## EXERCISE AIM
Set down the material exactly. Keep every line.

[DATA SHOWN — start]

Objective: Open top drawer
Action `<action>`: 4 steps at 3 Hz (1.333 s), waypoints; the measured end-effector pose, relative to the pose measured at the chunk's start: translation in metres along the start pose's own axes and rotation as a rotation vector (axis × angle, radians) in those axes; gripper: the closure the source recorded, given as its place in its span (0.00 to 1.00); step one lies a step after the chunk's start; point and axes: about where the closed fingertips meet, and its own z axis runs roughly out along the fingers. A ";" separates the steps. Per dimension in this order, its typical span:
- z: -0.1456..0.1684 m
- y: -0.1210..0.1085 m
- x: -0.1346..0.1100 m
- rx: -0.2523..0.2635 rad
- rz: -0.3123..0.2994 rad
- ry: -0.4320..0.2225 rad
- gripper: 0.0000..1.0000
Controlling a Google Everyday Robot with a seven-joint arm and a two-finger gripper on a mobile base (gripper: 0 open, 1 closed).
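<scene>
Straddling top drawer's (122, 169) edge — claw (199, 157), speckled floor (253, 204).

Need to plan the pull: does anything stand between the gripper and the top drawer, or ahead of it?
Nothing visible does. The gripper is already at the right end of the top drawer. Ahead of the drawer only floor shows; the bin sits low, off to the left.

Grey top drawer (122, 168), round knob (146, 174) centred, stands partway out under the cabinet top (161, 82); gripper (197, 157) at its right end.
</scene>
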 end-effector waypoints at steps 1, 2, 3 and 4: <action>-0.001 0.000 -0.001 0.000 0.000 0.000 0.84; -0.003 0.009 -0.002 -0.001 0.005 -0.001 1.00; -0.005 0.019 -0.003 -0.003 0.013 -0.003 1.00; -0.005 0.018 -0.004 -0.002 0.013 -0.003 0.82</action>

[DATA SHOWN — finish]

## RESPONSE TO THE EXERCISE
Objective: Open top drawer
Action `<action>`: 4 steps at 3 Hz (1.333 s), waypoints; the measured end-effector pose, relative to the pose measured at the chunk's start: translation in metres along the start pose's own axes and rotation as a rotation vector (axis × angle, radians) in those axes; gripper: the closure the source recorded, given as its place in its span (0.00 to 1.00); step one lies a step after the chunk's start; point and axes: about where the closed fingertips meet, and its own z axis runs roughly out along the fingers. A ";" separates the steps. Per dimension in this order, its typical span:
- z: -0.1456..0.1684 m
- y: -0.1210..0.1085 m
- x: -0.1346..0.1100 m
- rx: -0.2523..0.2635 rad
- rz: -0.3123..0.2994 rad
- ry: -0.4320..0.2225 rad
- gripper: 0.0000..1.0000
Controlling a Google Everyday Robot with a seven-joint arm and a two-finger gripper on a mobile base (gripper: 0 open, 1 closed).
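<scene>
Straddling top drawer's (122, 169) edge — claw (199, 157), speckled floor (253, 204).

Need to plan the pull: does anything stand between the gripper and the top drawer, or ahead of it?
Nothing visible does. The gripper is already at the right end of the top drawer. Ahead of the drawer only floor shows; the bin sits low, off to the left.

Grey top drawer (122, 168), round knob (146, 174) centred, stands partway out under the cabinet top (161, 82); gripper (197, 157) at its right end.
</scene>
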 end-effector waypoints at steps 1, 2, 3 and 4: <action>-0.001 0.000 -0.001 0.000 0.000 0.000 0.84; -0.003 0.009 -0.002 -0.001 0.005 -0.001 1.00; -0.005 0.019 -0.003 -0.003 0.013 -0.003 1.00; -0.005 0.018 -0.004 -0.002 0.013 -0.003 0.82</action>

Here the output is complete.